Work order —
Print out every entry that follows, exactly as written.

*** Opening of Supplied records ***

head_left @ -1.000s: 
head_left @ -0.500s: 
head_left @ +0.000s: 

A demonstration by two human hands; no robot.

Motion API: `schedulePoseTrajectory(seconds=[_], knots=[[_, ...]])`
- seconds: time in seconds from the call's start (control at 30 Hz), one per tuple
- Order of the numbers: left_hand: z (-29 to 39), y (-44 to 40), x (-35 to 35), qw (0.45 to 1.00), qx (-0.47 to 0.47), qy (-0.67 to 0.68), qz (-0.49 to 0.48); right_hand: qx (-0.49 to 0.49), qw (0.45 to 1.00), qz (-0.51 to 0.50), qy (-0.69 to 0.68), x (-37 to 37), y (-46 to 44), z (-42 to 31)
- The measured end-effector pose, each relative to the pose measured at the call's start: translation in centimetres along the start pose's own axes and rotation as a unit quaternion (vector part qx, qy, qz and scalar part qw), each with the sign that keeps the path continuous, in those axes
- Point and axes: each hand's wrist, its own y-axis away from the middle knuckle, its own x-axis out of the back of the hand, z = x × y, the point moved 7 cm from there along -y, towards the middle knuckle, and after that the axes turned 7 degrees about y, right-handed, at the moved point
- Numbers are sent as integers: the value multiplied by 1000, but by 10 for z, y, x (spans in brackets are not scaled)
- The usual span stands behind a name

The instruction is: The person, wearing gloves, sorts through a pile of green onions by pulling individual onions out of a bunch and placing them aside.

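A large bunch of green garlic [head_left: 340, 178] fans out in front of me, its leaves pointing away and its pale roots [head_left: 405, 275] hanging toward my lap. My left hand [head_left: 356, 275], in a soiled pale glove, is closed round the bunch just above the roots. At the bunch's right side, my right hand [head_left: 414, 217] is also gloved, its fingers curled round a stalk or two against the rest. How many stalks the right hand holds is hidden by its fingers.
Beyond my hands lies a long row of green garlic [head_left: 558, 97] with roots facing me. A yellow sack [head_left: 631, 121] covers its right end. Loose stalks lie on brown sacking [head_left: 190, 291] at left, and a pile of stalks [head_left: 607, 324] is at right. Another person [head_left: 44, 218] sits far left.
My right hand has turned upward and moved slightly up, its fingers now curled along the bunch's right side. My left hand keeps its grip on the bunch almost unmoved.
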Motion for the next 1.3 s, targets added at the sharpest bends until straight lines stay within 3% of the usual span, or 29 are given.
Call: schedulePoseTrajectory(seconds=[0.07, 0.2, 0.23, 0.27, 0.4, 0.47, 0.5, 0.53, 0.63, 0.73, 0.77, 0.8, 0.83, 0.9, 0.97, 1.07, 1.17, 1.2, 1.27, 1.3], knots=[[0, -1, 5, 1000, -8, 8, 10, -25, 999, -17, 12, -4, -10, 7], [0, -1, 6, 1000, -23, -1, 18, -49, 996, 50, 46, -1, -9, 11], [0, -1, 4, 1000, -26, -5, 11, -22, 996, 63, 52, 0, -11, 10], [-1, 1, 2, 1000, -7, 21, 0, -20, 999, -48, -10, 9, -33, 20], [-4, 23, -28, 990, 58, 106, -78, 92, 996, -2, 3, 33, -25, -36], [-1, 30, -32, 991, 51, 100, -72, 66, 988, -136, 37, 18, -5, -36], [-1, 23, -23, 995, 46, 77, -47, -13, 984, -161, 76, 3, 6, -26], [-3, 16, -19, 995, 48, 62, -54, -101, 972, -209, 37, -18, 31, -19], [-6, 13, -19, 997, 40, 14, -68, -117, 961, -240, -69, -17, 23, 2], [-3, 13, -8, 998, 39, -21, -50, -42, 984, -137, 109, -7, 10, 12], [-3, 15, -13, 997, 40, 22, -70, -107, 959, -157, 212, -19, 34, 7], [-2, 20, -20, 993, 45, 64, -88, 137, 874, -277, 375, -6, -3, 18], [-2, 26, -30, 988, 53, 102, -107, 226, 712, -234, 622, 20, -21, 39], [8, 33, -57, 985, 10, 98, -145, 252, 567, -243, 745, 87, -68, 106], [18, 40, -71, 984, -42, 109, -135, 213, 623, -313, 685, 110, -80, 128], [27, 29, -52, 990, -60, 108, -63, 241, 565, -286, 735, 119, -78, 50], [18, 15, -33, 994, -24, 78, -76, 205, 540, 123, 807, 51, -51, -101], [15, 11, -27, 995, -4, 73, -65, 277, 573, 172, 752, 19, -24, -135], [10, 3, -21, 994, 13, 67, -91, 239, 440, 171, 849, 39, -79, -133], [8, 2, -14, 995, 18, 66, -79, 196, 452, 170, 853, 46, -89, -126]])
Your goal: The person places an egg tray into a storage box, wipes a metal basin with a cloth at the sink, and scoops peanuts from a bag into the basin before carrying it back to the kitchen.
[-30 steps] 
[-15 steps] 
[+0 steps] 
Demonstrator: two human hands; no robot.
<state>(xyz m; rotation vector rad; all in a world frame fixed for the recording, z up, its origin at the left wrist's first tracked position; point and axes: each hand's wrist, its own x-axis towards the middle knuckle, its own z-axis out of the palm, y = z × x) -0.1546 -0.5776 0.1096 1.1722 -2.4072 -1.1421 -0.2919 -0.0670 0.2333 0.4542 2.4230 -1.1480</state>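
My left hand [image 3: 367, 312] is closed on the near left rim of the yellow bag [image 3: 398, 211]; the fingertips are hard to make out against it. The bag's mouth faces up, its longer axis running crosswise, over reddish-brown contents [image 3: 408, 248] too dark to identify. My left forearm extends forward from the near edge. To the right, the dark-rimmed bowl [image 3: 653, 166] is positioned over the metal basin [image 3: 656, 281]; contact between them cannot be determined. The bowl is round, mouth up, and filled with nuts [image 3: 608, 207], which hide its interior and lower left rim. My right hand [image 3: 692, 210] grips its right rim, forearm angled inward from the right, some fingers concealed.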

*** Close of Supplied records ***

Response —
head_left @ -1.000s: 
head_left @ -0.500s: 
head_left @ +0.000s: 

A demonstration by two human hands; no robot.

Motion API: `schedulePoseTrajectory(seconds=[_], knots=[[_, ...]])`
- seconds: time in seconds from the call's start (control at 30 Hz), one per tuple
- Order of the numbers: left_hand: z (-29 to 39), y (-44 to 40), x (-35 to 35), qw (0.45 to 1.00), qx (-0.47 to 0.47), qy (-0.67 to 0.68), qz (-0.49 to 0.48); right_hand: qx (-0.49 to 0.49), qw (0.45 to 1.00), qz (-0.51 to 0.50), qy (-0.69 to 0.68), x (-37 to 37), y (-46 to 44), z (-42 to 31)
- The measured end-effector pose, each relative to the pose measured at the call's start: translation in centimetres along the start pose's own axes and rotation as a unit quaternion (vector part qx, qy, qz and scalar part qw), each with the sign that keeps the path continuous, in those axes
- Point and axes: each hand's wrist, its own y-axis away from the middle knuckle, its own x-axis out of the back of the hand, z = x × y, the point moved 7 cm from there along -y, towards the middle knuckle, and after that the axes turned 7 degrees about y, right-handed, at the moved point
- Numbers are sent as integers: the value multiplied by 1000, but by 10 for z, y, x (spans in brackets are not scaled)
- The usual span stands behind a name

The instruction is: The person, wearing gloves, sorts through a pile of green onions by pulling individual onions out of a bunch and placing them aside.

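A large bunch of green garlic [head_left: 340, 178] fans out in front of me, its leaves pointing away and its pale roots [head_left: 405, 275] hanging toward my lap. My left hand [head_left: 356, 275], in a soiled pale glove, is closed round the bunch just above the roots. At the bunch's right side, my right hand [head_left: 414, 217] is also gloved, its fingers curled round a stalk or two against the rest. How many stalks the right hand holds is hidden by its fingers.
Beyond my hands lies a long row of green garlic [head_left: 558, 97] with roots facing me. A yellow sack [head_left: 631, 121] covers its right end. Loose stalks lie on brown sacking [head_left: 190, 291] at left, and a pile of stalks [head_left: 607, 324] is at right. Another person [head_left: 44, 218] sits far left.
My right hand has turned upward and moved slightly up, its fingers now curled along the bunch's right side. My left hand keeps its grip on the bunch almost unmoved.
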Motion for the next 1.3 s, targets added at the sharpest bends until straight lines stay within 3% of the usual span, or 29 are given.
Call: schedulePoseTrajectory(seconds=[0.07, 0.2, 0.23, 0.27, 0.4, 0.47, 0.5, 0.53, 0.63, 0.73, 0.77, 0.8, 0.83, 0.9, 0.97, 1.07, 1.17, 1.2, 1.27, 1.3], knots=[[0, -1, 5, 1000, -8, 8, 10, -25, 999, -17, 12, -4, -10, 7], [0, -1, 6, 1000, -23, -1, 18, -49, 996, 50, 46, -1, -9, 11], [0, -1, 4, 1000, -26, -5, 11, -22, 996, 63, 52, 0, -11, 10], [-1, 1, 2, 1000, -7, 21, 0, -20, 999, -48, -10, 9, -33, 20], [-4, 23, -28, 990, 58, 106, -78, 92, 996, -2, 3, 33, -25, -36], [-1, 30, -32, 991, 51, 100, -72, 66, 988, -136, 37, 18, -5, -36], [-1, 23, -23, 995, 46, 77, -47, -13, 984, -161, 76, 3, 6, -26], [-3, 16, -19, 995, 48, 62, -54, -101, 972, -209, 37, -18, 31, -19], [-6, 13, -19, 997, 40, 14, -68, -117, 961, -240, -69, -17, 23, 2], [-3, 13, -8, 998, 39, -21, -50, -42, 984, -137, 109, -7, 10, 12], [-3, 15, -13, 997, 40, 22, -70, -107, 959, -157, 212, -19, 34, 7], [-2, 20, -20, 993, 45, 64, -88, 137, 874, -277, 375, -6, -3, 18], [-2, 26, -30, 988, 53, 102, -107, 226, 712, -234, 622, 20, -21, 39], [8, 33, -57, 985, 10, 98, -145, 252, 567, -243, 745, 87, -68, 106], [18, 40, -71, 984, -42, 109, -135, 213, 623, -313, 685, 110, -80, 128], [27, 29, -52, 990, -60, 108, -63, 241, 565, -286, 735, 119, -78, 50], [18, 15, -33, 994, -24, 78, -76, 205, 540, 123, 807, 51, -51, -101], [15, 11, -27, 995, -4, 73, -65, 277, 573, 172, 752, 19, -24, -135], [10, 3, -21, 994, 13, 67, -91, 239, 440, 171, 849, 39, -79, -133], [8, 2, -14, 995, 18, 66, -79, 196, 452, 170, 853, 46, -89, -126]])
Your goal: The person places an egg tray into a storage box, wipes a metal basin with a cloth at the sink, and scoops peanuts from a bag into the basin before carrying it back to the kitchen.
[-30 steps] 
[-15 steps] 
[+0 steps] 
Demonstrator: two human hands; no robot.
<state>(xyz m; rotation vector rad; all in a world frame fixed for the recording, z up, its origin at the left wrist's first tracked position; point and axes: each hand's wrist, its own x-axis towards the middle knuckle, its own z-axis out of the palm, y = z × x) -0.1546 -0.5776 0.1096 1.1722 -2.4072 -1.1421 -0.2919 -0.0670 0.2333 0.4542 2.4230 -1.1480</state>
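My left hand [image 3: 367, 312] is closed on the near left rim of the yellow bag [image 3: 398, 211]; the fingertips are hard to make out against it. The bag's mouth faces up, its longer axis running crosswise, over reddish-brown contents [image 3: 408, 248] too dark to identify. My left forearm extends forward from the near edge. To the right, the dark-rimmed bowl [image 3: 653, 166] is positioned over the metal basin [image 3: 656, 281]; contact between them cannot be determined. The bowl is round, mouth up, and filled with nuts [image 3: 608, 207], which hide its interior and lower left rim. My right hand [image 3: 692, 210] grips its right rim, forearm angled inward from the right, some fingers concealed.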

This answer requires no further additions.